▶ _PROBLEM TO WORK ON_
Repeat exactly the lines of the listing below, please, starting with the first and ending with the line containing "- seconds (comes"; leave out the rest.

▶ _STORED DATA_
::::

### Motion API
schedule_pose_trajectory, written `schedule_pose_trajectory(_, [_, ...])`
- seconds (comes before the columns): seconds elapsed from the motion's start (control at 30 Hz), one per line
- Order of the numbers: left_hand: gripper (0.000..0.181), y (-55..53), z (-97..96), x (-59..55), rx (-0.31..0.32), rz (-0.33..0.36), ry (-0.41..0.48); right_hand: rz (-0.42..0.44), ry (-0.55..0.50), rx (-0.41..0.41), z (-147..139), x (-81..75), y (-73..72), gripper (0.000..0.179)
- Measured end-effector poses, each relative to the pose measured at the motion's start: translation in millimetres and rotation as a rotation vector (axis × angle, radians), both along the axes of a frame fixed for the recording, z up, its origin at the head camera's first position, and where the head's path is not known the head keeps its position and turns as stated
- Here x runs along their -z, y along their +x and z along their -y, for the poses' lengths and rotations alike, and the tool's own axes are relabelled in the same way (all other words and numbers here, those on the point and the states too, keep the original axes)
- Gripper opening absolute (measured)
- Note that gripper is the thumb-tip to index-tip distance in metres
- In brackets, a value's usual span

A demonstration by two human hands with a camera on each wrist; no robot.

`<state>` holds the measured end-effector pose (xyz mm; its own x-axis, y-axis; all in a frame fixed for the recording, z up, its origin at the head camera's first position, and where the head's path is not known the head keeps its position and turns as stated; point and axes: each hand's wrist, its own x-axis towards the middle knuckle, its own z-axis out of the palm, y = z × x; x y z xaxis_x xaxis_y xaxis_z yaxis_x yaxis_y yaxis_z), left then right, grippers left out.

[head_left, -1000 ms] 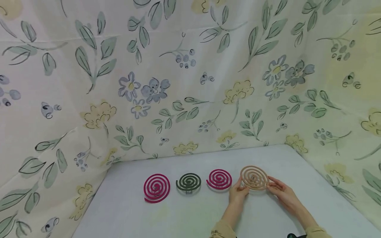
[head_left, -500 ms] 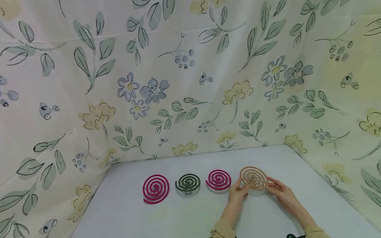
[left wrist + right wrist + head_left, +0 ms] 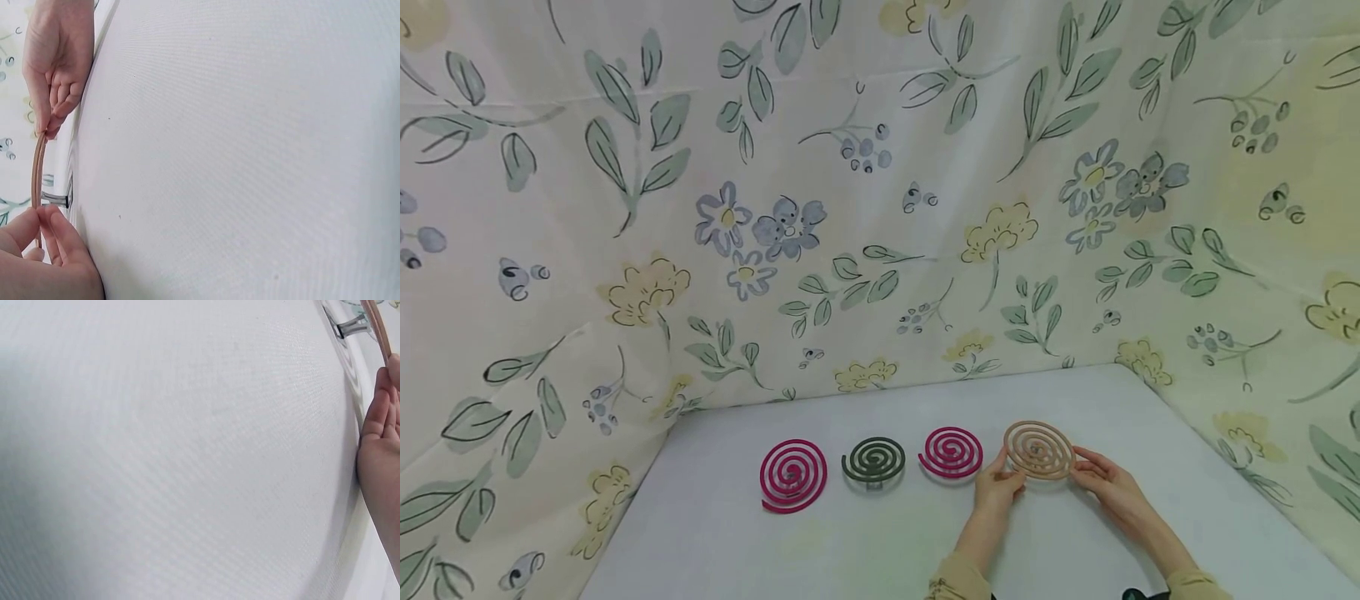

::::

▶ _WRITTEN RESPONSE_
### Motion API
schedule_pose_trajectory, written `schedule_pose_trajectory(_, [_, ...])`
- seconds (comes before the columns): seconds elapsed from the motion's start (control at 30 Hz), one per line

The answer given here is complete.